■ Data section:
..........
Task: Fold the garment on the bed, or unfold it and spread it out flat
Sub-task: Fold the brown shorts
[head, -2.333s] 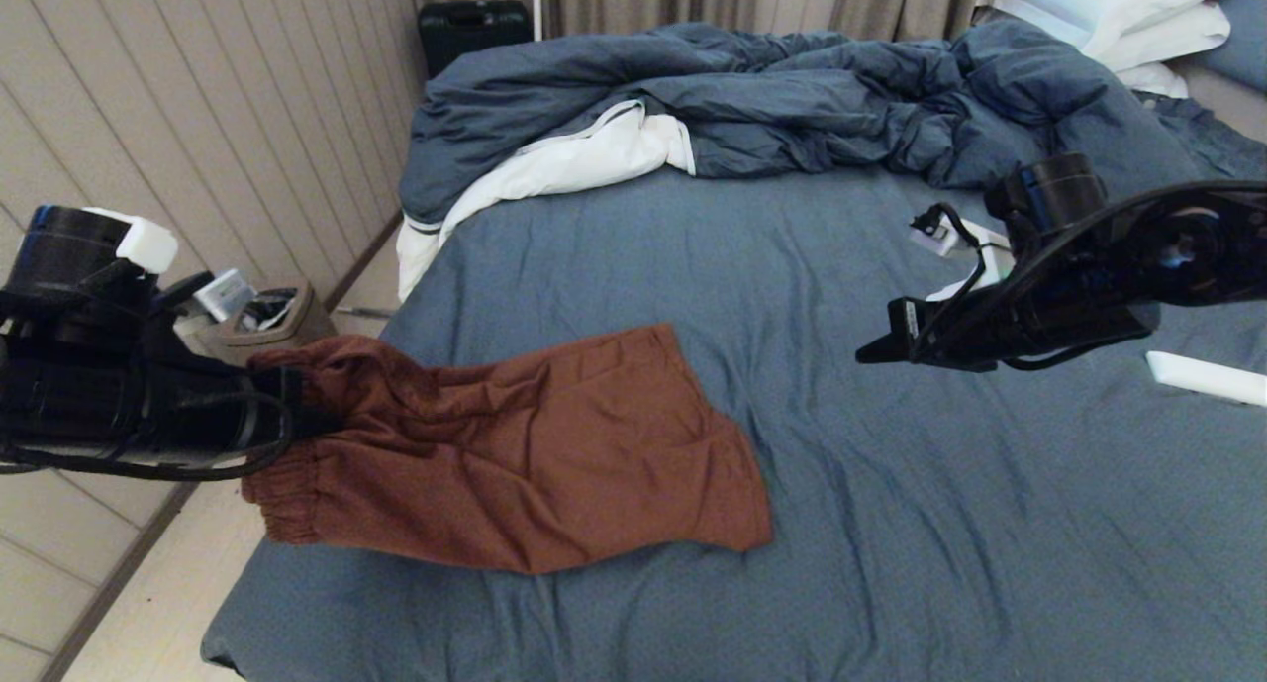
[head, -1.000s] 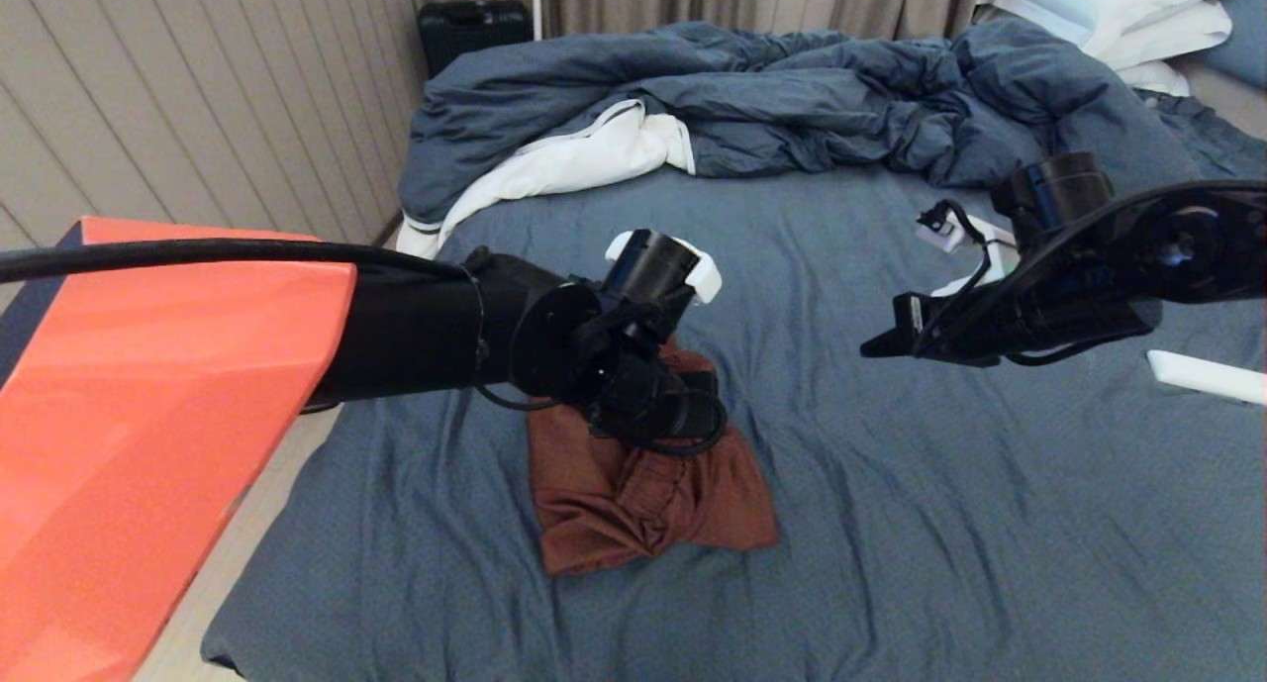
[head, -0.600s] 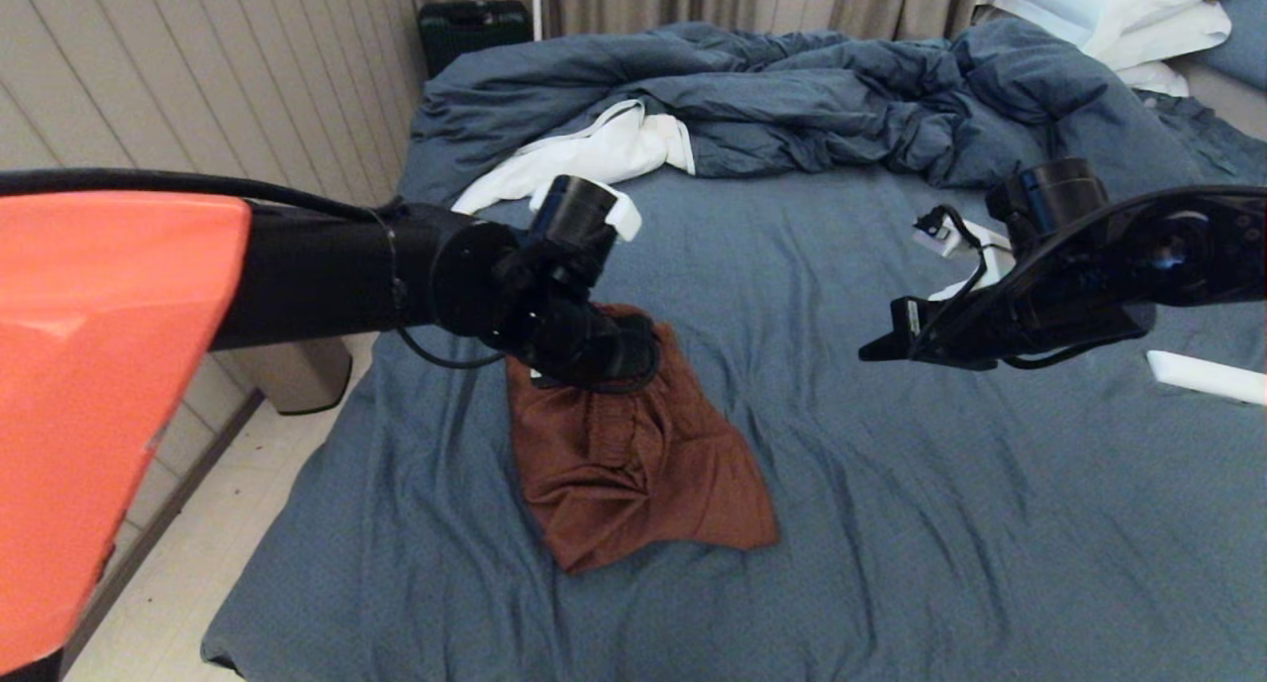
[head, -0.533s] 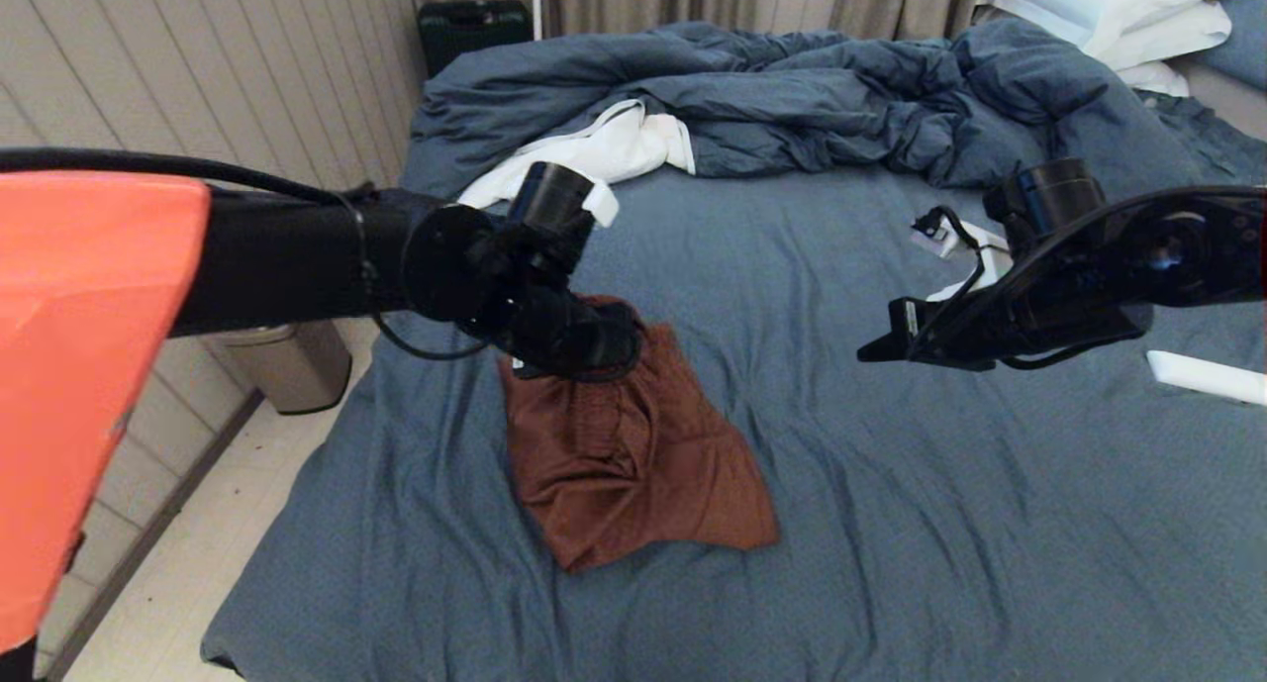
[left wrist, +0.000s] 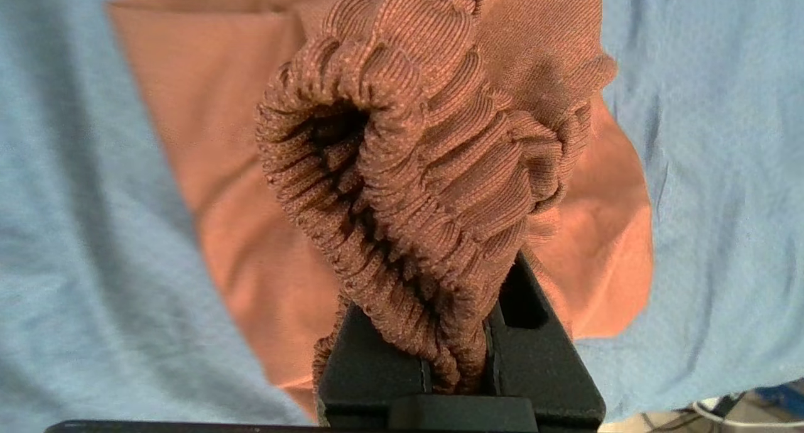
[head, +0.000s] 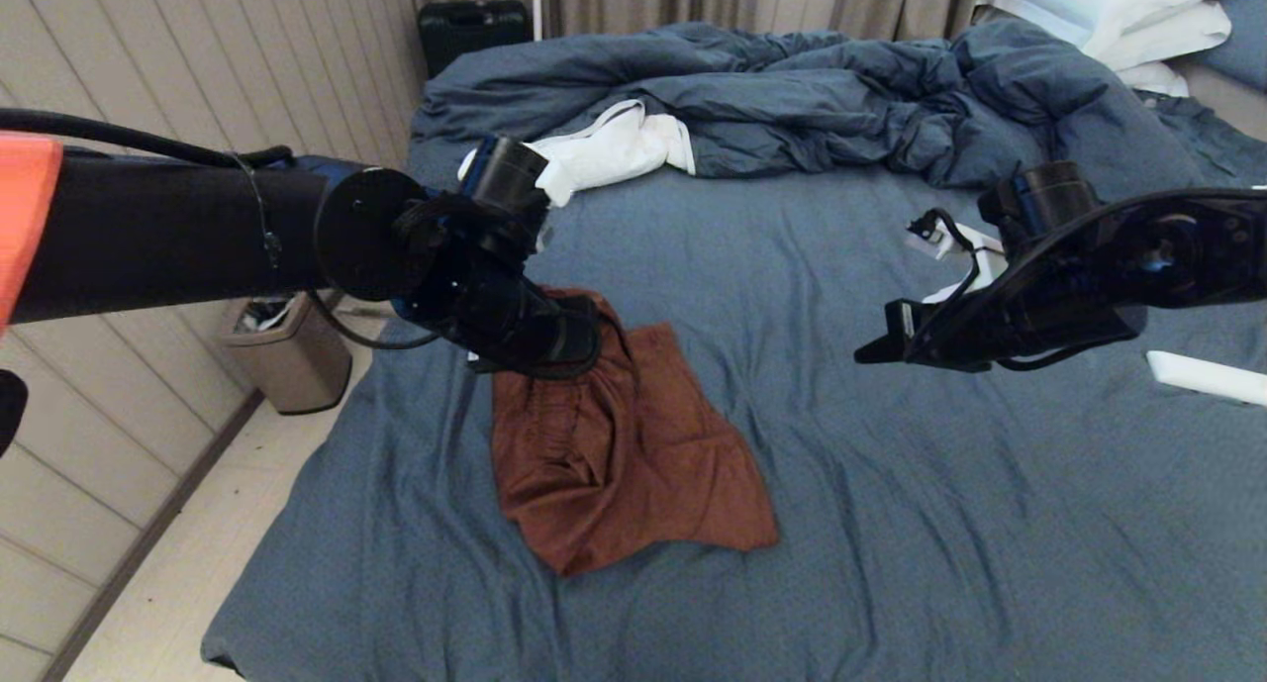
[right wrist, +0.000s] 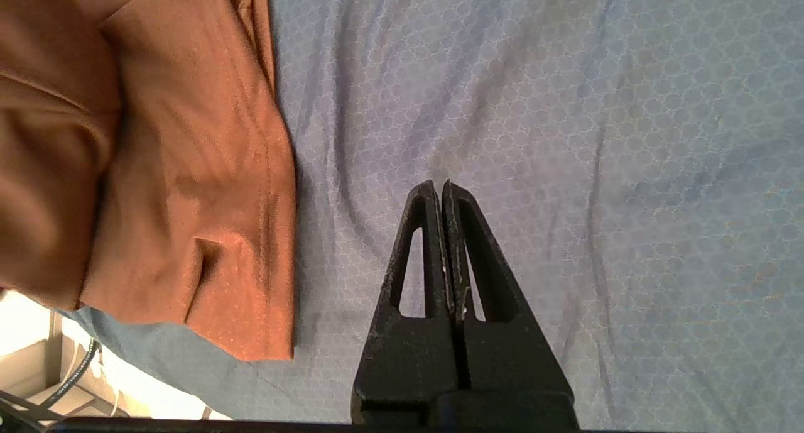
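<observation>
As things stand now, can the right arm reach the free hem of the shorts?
Probably yes. The right end effector, shut and empty, hovers over bare sheet of the bed, and nothing lies between it and the garment. The left end effector grips only the waistband.

Left gripper point(head: 584, 341) fingertips buried in bunched garment point(head: 633, 454) waistband; drawstring, logo not visible. Bin point(head: 287, 350) at 9 o'clock half behind left arm. White item point(head: 1206, 377) at 3 o'clock cut by edge.
</observation>
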Motion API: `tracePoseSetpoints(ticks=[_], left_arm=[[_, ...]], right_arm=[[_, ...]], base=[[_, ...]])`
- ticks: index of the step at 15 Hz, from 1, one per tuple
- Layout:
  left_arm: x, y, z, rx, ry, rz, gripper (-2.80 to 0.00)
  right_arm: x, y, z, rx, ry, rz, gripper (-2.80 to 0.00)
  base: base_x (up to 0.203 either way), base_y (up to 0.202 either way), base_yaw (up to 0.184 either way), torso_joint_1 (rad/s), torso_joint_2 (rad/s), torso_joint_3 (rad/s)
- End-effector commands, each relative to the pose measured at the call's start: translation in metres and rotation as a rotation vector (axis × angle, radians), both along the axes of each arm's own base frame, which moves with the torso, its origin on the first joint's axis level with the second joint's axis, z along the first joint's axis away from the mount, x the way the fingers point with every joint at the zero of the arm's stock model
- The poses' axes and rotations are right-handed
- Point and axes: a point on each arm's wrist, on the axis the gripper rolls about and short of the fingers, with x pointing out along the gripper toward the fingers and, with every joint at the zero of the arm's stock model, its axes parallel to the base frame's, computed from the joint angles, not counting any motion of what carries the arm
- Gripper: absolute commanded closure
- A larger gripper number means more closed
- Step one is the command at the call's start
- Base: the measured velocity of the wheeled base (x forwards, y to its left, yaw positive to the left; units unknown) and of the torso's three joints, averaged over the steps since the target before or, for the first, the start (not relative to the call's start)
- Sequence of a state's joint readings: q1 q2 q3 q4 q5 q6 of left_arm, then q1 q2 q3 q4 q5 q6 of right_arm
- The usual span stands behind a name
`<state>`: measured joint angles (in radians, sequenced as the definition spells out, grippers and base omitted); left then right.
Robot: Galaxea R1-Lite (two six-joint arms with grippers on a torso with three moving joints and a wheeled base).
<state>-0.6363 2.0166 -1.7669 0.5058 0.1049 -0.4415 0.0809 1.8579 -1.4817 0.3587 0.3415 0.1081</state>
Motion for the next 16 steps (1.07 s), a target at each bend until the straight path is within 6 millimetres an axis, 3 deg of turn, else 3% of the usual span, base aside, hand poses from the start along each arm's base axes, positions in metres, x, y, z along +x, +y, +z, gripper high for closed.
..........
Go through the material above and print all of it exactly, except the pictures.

■ Result for this task:
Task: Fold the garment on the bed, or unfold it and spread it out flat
Sub-task: Fold the brown shorts
[head, -2.333s] 
[head, -1.000s] 
[head, -0.600s] 
[head, -0.533s] 
[left wrist, +0.000s] 
[head, +0.000s] 
[right wrist, +0.000s] 
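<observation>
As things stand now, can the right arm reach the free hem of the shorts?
Probably yes. The right end effector, shut and empty, hovers over bare sheet of the bed, and nothing lies between it and the garment. The left end effector grips only the waistband.

Left gripper point(head: 584, 341) fingertips buried in bunched garment point(head: 633, 454) waistband; drawstring, logo not visible. Bin point(head: 287, 350) at 9 o'clock half behind left arm. White item point(head: 1206, 377) at 3 o'clock cut by edge.
</observation>
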Motion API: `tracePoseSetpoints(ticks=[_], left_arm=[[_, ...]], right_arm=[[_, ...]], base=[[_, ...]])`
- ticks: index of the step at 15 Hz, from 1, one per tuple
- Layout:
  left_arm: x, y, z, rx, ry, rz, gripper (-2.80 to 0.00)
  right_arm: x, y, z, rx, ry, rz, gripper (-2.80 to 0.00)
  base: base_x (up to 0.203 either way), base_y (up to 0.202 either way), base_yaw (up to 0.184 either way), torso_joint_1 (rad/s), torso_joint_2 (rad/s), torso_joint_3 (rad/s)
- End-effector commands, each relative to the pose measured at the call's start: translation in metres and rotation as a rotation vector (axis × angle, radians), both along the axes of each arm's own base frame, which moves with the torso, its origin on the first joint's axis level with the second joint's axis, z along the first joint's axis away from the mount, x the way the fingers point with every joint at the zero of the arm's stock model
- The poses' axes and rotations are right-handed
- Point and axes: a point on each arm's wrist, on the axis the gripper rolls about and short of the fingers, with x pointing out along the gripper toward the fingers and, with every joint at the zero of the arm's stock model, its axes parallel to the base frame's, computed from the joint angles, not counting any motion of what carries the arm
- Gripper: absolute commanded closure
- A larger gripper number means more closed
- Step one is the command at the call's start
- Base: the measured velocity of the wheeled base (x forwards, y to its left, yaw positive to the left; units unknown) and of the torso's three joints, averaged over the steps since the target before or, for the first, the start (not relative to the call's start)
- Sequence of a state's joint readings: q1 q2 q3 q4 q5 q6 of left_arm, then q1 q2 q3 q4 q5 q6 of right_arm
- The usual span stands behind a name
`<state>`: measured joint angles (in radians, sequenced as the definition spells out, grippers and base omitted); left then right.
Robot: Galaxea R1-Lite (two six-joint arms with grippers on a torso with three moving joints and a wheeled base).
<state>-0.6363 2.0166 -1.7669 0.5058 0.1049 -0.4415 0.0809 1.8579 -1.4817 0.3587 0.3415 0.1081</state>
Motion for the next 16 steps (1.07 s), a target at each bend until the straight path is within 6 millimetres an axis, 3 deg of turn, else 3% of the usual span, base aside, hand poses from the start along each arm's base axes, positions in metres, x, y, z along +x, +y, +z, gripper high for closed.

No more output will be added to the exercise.